_YOUR TASK_
Of the entries below, restate word for word only the section that runs from the line with "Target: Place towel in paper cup" to the line with "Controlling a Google", counting both ends.

====== TASK DATA ======

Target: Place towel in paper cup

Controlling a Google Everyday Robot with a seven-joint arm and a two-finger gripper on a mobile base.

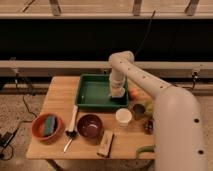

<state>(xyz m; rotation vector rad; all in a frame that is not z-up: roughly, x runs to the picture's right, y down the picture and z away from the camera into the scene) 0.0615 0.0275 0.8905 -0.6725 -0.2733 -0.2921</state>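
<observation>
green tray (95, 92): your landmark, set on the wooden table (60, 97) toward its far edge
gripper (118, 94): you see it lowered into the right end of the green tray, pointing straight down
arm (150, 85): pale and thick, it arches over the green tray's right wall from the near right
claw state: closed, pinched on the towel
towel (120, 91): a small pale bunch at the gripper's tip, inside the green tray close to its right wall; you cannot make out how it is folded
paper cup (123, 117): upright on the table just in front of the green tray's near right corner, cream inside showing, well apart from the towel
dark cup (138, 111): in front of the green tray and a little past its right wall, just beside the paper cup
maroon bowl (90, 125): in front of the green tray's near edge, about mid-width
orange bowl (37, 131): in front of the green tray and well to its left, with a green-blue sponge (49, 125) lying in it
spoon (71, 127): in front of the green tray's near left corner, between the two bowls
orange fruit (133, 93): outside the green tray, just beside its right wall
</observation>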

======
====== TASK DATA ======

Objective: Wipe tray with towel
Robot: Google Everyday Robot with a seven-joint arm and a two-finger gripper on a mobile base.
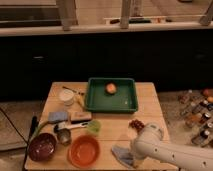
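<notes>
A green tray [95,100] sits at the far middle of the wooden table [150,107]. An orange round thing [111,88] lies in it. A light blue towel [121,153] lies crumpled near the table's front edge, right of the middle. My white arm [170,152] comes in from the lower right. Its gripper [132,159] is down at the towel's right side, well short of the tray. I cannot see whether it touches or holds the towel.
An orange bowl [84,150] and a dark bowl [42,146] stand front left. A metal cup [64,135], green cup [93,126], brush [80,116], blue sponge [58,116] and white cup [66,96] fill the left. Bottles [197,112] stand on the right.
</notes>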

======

_EXPECTED ANSWER_
Target: Place towel in paper cup

Controlling a Google Everyday Robot with a seven-joint arm and a two-finger gripper on a mobile base.

The exercise concludes with that.